Handisport was born in 1948 in England, in a military hospital in Stoke Mandeville. It was a German doctor who had the idea. To enable former paraplegic soldiers, veterans of the Second World War, to improve their recovery process, Sir Ludwig Guttmann had the idea of ​​using sport. “Until then, the problem was hopeless, because it was not only necessary to save the lives of these paraplegic and quadriplegic men, women and children, but also it was necessary to restore their dignity and make them happy and respected citizens”.

But it was not until 1960 that disabled sport gained visibility with its inclusion in the Olympic Games. The 9th International Games of Stoke Mandeville are considered the first “Paralympic Games” because they took place in Rome, six days after the closing of the Olympic Games, from September 18 to 25. See https://www.paris2024.org/fr/histoire-jeux-paralympiques/

Omar Bouyoucef Gers champion.

Born in 1969, his career has made Omar Bouyoucef a symbol of disabled sport. He and his Olympic medals contribute to society taking another look at disability. As he explained to young primary school students, sport breaks down barriers and opens up new horizons. He insisted to the schoolchildren on the fact that achieving such results is the fruit of long training.

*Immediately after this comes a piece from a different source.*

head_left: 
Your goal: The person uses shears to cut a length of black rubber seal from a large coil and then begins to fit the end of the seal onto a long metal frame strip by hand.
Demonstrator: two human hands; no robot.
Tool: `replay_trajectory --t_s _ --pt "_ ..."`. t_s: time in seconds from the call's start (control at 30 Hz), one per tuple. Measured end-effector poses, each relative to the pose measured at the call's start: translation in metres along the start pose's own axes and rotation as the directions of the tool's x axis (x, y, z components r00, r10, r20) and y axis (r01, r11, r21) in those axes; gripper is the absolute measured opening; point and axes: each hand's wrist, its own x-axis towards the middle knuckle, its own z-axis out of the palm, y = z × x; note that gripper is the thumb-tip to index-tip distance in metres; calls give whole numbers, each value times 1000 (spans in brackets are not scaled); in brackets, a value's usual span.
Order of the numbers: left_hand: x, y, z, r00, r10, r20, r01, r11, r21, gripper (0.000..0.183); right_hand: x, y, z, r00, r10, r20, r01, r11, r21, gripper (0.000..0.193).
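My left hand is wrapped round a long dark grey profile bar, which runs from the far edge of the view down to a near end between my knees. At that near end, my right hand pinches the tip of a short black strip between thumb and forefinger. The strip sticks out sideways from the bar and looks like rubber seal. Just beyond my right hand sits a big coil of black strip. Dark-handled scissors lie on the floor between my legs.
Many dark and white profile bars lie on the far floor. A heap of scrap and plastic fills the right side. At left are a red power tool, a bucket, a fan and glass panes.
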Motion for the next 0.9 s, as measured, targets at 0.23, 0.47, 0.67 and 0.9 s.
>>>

He discovered the joys of sport at Roquetaillade, the Gers rehabilitation centre, in Montégut, near Auch. Archery and rifle shooting, swimming and athletics, in the 1980s, he gained a certain notoriety in sport. In 1992, it was his opportunity with the Olympic Games in Alberville. He is doing a detection course to participate in the Olympics. He chose skiing, with relay races, biathlon. For his first Olympic Games, he finished sixth with his team in the cross-country ski relay. The consecration came with the gold medal in 1994.